Dans ses dessins, le 45e président des Etats-Unis apparaît fonçant comme une météorite sur la Terre qu'il s'apprête à dévorer, ou en bambin assis sur un missile avec le dirigeant nord-coréen Kim Jong Un. Comme d'autres dessinateurs, il a aussi mêlé Donald Trump aux symboles du Ku Klux Klan, quand l'ancien président américain avait renvoyé dos-à-dos militants suprémacistes blancs et antiracistes après des violences à Charlottesville, à l'été 2017.
A ses yeux, la suite lui a donné raison. Le 6 janvier 2021, jour de l'assaut du Capitole, coeur de la démocratie américaine, par des milliers de partisans du président sortant et battu, "nous étions à deux doigts d'un coup d'Etat", souffle-t-il.
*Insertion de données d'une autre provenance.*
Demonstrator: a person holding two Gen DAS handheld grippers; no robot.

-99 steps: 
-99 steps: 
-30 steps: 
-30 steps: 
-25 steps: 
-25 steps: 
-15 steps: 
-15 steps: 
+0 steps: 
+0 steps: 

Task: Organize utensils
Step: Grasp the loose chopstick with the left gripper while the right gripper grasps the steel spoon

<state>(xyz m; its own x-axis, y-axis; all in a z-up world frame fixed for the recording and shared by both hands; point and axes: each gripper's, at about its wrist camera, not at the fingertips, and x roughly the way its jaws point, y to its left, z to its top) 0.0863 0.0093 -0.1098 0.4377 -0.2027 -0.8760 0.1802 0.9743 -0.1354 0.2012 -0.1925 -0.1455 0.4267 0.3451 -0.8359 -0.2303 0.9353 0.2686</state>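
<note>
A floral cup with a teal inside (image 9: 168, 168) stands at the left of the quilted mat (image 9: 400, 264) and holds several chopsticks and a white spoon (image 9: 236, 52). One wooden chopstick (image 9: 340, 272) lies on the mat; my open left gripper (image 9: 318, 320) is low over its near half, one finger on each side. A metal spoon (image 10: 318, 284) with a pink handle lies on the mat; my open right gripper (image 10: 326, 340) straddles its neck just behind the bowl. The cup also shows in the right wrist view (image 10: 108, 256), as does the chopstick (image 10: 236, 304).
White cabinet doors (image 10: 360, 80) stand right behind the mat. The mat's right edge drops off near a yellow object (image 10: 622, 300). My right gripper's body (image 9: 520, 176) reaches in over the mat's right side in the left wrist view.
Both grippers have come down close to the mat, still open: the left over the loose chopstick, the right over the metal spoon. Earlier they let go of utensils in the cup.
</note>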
L'artiste a fui, enfant, le régime cubain
Ses convictions et ses craintes, Edel Rodriguez les nourrit de sa propre histoire, celle d'un enfant fuyant à 9 ans, avec ses parents, la vie sous le régime de Fidel Castro à Cuba."J'ai grandi en Floride (...). Ma vie d'enfant d'immigrés, et ce que je suis devenu, a toujours été aidée par des Blancs américains", dit-il.
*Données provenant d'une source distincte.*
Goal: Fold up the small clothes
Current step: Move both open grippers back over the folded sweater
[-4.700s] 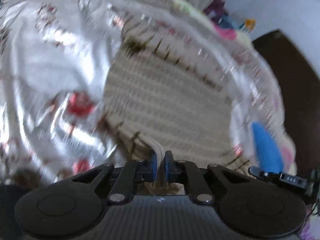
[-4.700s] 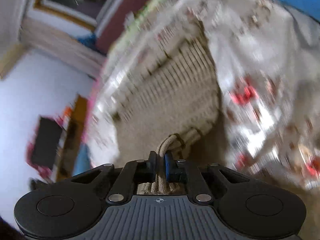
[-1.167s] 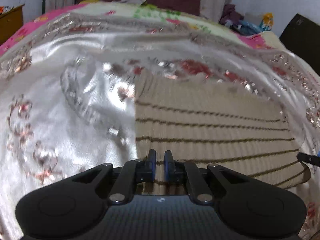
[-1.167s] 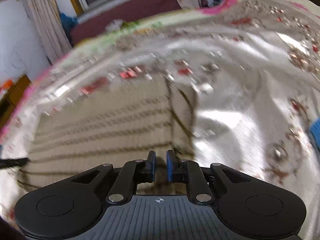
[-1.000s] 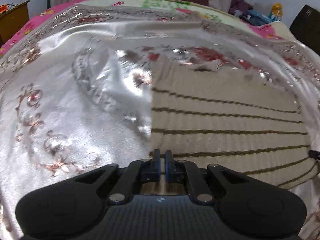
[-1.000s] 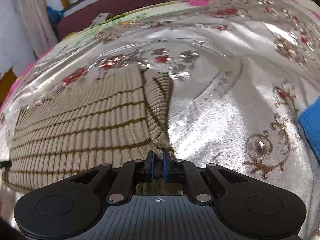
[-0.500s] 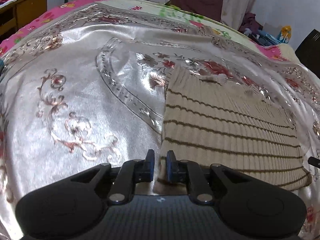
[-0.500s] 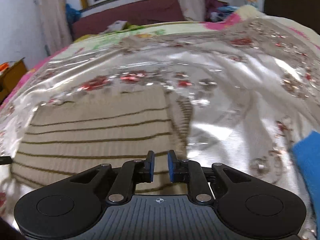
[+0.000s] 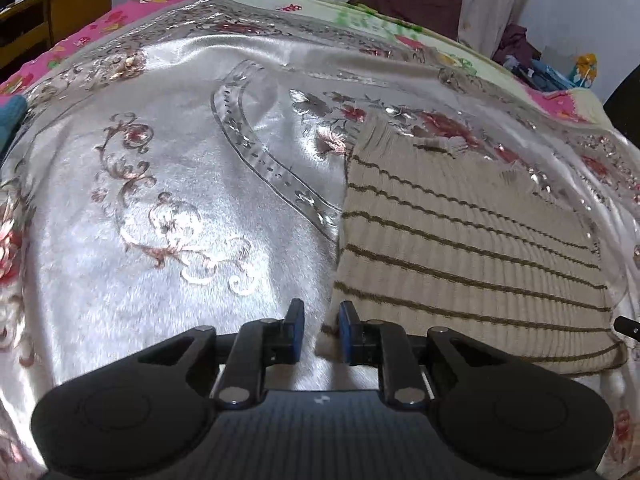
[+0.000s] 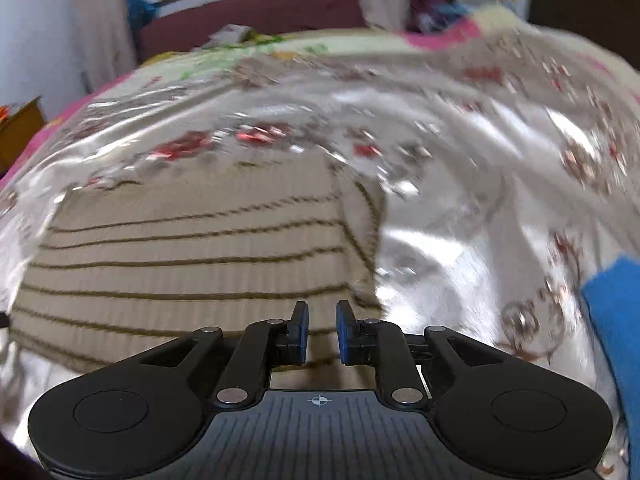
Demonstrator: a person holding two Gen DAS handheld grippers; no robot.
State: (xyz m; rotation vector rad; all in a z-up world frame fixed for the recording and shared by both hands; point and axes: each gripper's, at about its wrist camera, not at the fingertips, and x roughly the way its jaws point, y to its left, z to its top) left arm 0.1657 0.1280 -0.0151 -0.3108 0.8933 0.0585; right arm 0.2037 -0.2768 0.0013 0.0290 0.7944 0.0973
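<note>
My left gripper (image 9: 319,330) hangs over the silver bedspread (image 9: 168,184), jaws parted, just been opening, nothing between them; the near left corner of the striped knit garment (image 9: 460,248) lies just past the right pad. My right gripper (image 10: 319,330), jaws slightly apart and likewise just opened, holds nothing; it hovers over the garment's near right part (image 10: 192,256).

The garment lies flat on the bedspread: cream ribbed knit, thin brown stripes running across, its right edge doubled over in a narrow strip. A blue cloth (image 10: 616,320) sits on the bedspread to the right, apart from the garment.

The bedspread is shiny satin, embroidered with scrolls and red flowers, wrinkled in places. Beyond it, a floral sheet (image 9: 360,20) in pink, cream and green covers the bed. Further back: dark red headboard (image 10: 256,12), pale curtains (image 9: 488,4), a window above. A wooden cabinet (image 9: 52,12) stands at far left, a heap of clothes (image 9: 520,48) at far right. The right view is blurred.
</note>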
"Je sais combien les gens dans ce pays sont bons et quand il (Donald Trump) est apparu, il a fait ressortir les pires personnes", ajoute-t-il. Sa carrière était déjà lancée mais "je voyais qu'on ne le prenait pas au sérieux. Il fallait que je m'y confronte dans mon travail", explique l'artiste aux cheveux grisonnants.
Pour marquer les esprits, son Donald Trump a des codes visuels récurrents : une peau très orange, les cheveux jaunes, pas d'yeux et cette bouche criante, qui ont tendance à supprimer toute empathie.
"Ces couvertures, je les fais pour ne pas le normaliser, et le montrer tel qu'il est", explique au milieu de ses peintures Edel Rodriguez, pour qui le milliardaire républicain n'est pas une fin en soi. "Je suis inspiré par Picasso, Matisse, Paul Klee, une plante, ma mère, mon père, ma famille, Cuba. Il y a des milliers de choses qui m'inspirent", ajoute l'artiste, qui a aussi signé tout au long de sa carrière de nombreuses couvertures de livres, affiches de films, et dont les oeuvres sont exposées dans des musées et galeries.